As morning dawned and the poets slowly climbed out of the infernal region and stepped upon the isle from which the Mount of Purgatory rises, they were accosted by an old man with long white hair and beard, Cato of Utica, who demanded the reason of their coming, and only permitted them to remain when he heard that a lady from Heaven had given the command. Then he ordered Vergil to lave the smoke of Hell from Dante’s face in the waves of the sea, and to gird him with the reed of humility. As the sun rose a radiant angel, guiding a boat laden with souls, appeared, and the poets fell on their knees until he departed.

As the newly-landed spirits questioned Vergil of the way up the mountain, Dante recognized among them his beloved friend Casella, the musician, and tried in vain to embrace his spirit body. At Dante’s request, Casella began to sing, and the enchanted spirits were scattered only by the chiding voice of Cato.

Vergil surveyed the insurmountable height before them, and hastened with Dante to inquire the way of a troop of souls coming towards them. As they talked, Dante recognized one, blond and smiling, with a gash over one eyebrow and another over his heart. It was Manfredi, King of Apulia and Sicily, who was slain at Benevento by Charles of Anjou, and, being under excommunication, was not allowed Christian burial. He asked Dante to make him happy by telling his daughter that by faith he was saved from eternal destruction, but because of his sins he must spend thirty times the time that his presumption had endured at the foot of the mount, unless his time was shortened by the righteous prayers of his friends on earth.

It was with the greatest difficulty that the poets clambered up the steep and narrow path to the next terrace, and only the assurance that the ascent would grow easier as he neared the summit sustained Dante. As Vergil explained to him while resting on the next terrace that the sun appeared on his left because Purgatory and Jerusalem were in different hemispheres, some one spoke, and turning they saw a group of persons in an attitude of indolence, among them a Florentine acquaintance, Belacqua, a maker of musical instruments, who sat waiting the length of another lifetime for admission above because he had postponed conversion from time to time, through negligence.

Proceeding, the poets met a concourse of souls who had suffered violent death, chanting the Miserere, who perceiving Dante to be living, sent messages to their friends on earth. Among these were Giacopo del Cassero and Buonconte di Montefeltro, son of Dante’s friend, Guido di Montefeltro, who fell in the battle of Campaldino, in which Dante had taken part. Wounded in the neck, he fell, and had just time to breathe a prayer to Mary, thus saving his soul from the Evil One, who was so incensed that, raising a great storm, he caused the rivers to overflow and sweep away the lifeless body, tearing from it the cross he had made with his arms in his last agony, and burying it in the mire of the Arno. The third shade bade him think of her when, returned home, he sang of his journey. She was Pia, born at Sienna, who died at Maremma, by the hand of her husband.

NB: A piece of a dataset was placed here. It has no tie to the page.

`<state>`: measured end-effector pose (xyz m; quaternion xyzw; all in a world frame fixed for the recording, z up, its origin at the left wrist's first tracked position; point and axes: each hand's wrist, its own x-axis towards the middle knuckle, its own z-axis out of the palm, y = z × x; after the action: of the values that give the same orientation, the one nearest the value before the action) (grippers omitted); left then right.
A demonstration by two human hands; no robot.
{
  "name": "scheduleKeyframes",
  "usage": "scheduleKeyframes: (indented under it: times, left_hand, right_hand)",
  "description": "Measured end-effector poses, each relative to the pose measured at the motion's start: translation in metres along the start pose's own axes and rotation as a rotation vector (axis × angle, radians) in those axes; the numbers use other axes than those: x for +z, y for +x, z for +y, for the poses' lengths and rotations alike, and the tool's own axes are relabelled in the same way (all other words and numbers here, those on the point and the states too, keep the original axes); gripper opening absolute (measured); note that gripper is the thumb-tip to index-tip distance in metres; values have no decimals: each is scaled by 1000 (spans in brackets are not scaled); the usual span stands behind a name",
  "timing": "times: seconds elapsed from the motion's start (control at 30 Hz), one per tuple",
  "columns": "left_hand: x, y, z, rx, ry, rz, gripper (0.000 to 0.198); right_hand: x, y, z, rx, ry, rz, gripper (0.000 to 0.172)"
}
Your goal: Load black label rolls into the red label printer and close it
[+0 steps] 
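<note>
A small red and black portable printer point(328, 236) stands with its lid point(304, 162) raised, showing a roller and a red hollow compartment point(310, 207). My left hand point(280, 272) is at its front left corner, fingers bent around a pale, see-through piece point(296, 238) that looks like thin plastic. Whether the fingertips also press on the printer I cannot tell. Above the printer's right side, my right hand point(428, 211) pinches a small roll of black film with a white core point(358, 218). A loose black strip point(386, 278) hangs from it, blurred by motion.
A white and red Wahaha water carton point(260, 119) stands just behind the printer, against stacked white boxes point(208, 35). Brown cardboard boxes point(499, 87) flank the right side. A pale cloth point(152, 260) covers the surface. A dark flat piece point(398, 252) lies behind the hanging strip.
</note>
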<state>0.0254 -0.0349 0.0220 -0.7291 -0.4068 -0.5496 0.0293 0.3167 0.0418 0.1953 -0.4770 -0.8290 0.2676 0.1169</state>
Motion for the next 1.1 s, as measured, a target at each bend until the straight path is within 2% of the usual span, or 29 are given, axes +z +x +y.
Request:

Dante at last managed to escape from these shades, who implored him to ask for prayers for them on earth, and moved on with Vergil until they met the haughty shade of Sordello, who clasped Vergil in his arms when he learned he was a Mantuan. Touched by this expression of love for his native land, Dante launched into an apostrophe to degenerate Italy, to that German Albert who refused to save the country groaning under oppression, and to lost Florence, torn by internecine wars.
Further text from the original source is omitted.